● Prompt
Wherever "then" turns up in the entries, copy out the line that holds it.

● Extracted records

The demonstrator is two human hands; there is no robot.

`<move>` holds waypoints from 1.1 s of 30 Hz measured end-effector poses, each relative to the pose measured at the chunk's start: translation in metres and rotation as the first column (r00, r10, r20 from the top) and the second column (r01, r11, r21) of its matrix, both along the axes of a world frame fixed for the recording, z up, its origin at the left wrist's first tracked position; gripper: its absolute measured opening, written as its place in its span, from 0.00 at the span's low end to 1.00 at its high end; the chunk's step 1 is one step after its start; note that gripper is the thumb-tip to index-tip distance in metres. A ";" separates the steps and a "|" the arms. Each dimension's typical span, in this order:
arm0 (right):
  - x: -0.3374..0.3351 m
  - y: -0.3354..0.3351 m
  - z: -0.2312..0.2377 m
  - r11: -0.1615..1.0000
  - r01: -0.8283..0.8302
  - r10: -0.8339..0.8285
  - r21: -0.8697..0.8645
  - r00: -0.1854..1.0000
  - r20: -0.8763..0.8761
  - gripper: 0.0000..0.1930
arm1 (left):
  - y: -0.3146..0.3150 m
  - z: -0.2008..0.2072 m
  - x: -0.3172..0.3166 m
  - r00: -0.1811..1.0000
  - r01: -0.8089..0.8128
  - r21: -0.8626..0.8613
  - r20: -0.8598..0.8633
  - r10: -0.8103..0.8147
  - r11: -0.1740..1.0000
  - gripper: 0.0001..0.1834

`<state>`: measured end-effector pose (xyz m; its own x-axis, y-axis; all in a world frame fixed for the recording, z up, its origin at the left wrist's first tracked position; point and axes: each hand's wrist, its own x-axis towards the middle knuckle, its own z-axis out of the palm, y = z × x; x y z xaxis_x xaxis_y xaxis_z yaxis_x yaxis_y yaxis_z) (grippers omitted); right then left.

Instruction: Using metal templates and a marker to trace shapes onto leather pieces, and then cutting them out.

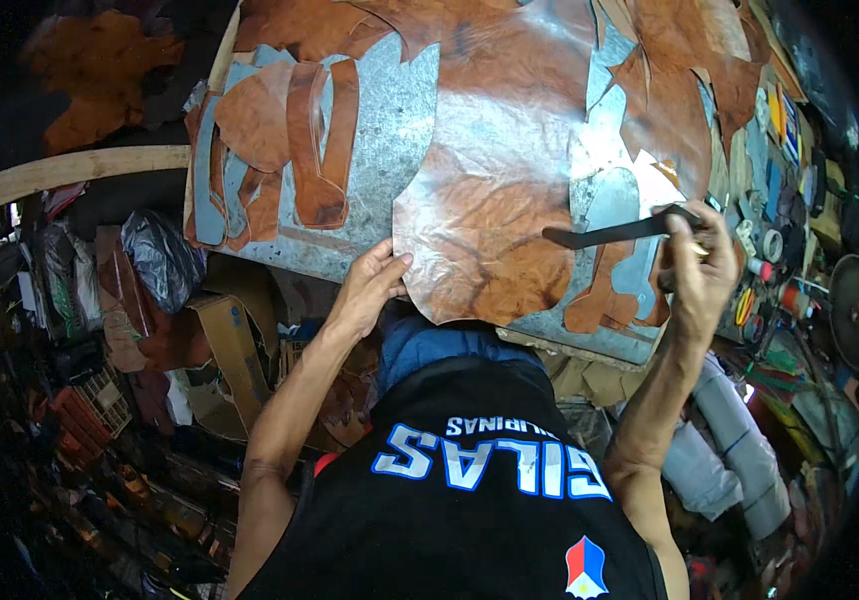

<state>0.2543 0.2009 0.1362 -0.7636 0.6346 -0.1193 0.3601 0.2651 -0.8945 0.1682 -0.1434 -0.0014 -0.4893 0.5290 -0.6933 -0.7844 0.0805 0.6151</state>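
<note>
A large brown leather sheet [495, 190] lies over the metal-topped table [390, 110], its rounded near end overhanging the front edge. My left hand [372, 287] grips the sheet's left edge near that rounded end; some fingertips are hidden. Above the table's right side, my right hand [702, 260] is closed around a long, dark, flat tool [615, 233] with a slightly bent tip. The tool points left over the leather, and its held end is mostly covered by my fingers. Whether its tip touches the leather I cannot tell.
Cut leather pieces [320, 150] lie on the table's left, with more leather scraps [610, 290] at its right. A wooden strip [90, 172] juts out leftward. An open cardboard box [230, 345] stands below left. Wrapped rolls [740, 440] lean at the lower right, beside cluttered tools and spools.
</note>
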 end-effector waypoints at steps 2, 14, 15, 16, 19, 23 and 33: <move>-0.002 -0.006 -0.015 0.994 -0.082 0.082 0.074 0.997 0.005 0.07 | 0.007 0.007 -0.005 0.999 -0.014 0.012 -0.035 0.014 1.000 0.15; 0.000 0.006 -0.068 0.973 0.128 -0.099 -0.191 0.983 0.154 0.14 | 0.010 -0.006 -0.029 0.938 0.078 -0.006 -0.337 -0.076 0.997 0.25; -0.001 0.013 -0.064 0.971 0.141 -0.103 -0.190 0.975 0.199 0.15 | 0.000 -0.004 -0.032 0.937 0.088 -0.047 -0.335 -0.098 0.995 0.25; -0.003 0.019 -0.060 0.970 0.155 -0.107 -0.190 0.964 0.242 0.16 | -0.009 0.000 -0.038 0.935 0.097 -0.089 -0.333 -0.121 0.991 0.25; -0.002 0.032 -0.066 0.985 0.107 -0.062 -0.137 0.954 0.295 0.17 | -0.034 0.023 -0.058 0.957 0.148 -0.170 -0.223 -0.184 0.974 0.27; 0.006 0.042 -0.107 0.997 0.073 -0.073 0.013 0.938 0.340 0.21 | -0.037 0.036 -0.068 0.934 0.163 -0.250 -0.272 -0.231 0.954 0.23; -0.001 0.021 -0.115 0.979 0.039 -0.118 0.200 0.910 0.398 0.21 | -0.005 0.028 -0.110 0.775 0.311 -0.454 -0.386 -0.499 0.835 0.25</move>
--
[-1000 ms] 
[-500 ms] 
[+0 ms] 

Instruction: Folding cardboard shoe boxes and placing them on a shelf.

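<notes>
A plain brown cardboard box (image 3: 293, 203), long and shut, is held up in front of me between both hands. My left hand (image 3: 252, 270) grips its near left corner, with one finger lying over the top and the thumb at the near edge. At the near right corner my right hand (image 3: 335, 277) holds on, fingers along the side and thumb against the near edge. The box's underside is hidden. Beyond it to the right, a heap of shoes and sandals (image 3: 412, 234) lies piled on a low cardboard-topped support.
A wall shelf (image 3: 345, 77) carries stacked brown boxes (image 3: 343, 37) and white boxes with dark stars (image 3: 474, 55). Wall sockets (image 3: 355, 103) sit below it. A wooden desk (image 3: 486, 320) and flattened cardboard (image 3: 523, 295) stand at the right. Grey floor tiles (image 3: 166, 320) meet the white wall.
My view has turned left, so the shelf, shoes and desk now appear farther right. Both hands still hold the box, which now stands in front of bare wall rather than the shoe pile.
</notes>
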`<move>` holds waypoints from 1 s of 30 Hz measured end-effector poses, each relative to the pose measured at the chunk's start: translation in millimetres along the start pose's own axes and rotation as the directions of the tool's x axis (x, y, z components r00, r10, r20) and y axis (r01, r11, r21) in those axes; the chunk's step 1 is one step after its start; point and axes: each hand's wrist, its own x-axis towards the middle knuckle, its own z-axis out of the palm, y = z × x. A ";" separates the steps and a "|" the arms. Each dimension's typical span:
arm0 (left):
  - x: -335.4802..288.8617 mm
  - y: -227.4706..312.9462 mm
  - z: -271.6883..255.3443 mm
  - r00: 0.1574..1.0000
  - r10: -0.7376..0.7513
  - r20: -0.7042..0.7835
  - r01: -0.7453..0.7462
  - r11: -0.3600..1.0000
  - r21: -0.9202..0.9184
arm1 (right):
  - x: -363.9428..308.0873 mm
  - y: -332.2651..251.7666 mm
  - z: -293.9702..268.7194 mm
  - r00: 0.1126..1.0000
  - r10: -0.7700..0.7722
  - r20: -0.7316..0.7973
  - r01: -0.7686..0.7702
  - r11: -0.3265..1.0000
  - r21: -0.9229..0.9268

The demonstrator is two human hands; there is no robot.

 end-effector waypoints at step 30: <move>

● Answer
`<state>`: measured end-effector pose (xyz m; its own x-axis, y-axis; all in a world frame fixed for the recording, z up, its origin at the left wrist's first tracked position; point and axes: each hand's wrist, its own x-axis towards the middle knuckle, its own z-axis out of the palm, y = z × x; x y z xaxis_x xaxis_y xaxis_z yaxis_x yaxis_y yaxis_z) (grippers omitted); right then left.
Instruction: Using metal templates and a marker to trace shapes onto leather pieces, and then cutting them out.

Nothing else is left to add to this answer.